** Task details **
Report each line of the listing below that holds "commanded".

━━━

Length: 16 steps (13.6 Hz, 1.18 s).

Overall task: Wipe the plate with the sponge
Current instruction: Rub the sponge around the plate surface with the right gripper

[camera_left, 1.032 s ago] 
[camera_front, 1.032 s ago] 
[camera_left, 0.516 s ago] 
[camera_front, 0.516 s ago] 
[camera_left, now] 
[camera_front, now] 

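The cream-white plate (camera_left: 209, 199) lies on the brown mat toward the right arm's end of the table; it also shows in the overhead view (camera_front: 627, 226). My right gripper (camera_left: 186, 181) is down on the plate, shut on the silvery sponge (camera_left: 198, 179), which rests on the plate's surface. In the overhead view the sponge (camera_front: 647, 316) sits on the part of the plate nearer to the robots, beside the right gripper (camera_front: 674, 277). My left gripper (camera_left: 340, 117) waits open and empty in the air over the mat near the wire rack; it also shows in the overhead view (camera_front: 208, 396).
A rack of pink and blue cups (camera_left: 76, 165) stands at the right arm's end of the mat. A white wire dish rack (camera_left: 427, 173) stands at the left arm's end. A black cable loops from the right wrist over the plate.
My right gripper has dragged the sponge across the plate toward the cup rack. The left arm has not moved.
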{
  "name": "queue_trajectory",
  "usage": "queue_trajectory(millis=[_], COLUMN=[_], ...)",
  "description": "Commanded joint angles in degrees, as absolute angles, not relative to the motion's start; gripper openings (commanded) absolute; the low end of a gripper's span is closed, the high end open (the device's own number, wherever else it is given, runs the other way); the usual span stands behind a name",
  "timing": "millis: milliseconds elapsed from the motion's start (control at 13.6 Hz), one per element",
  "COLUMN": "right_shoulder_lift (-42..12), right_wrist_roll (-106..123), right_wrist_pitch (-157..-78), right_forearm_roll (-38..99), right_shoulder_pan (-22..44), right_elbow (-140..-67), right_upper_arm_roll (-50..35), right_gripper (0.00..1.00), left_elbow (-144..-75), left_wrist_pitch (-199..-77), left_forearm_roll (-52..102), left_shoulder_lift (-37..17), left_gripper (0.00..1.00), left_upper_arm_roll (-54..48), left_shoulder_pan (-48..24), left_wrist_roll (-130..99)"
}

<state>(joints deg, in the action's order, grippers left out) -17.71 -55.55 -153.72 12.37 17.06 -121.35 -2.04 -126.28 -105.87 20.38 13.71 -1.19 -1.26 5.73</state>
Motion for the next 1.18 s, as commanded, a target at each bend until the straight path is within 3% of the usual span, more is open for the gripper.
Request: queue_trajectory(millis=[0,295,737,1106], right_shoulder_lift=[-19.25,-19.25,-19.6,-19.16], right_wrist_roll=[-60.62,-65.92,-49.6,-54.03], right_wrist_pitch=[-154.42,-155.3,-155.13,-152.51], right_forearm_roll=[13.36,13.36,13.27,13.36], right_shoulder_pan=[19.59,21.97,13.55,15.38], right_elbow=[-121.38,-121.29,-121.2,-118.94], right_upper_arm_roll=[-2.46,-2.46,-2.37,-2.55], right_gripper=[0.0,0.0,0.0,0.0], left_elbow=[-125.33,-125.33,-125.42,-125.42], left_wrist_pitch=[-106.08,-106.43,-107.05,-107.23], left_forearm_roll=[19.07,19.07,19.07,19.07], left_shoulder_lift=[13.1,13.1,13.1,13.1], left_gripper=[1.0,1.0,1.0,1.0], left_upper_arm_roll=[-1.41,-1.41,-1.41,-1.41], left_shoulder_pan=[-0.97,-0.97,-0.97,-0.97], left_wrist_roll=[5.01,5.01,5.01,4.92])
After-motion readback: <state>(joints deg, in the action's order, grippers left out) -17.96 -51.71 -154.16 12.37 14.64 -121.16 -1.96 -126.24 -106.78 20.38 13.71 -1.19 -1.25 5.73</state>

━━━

** Task result **
  "description": "Commanded joint angles in degrees, as absolute angles, not relative to the motion's start; gripper openings (commanded) absolute; the low end of a gripper's span is closed, the high end open (the device's own number, wherever else it is given, runs the other way); the usual span stands behind a name",
Motion for the next 1.18 s, as commanded, a target at each bend until the straight path is within 3% of the usual span, more is open for the gripper.

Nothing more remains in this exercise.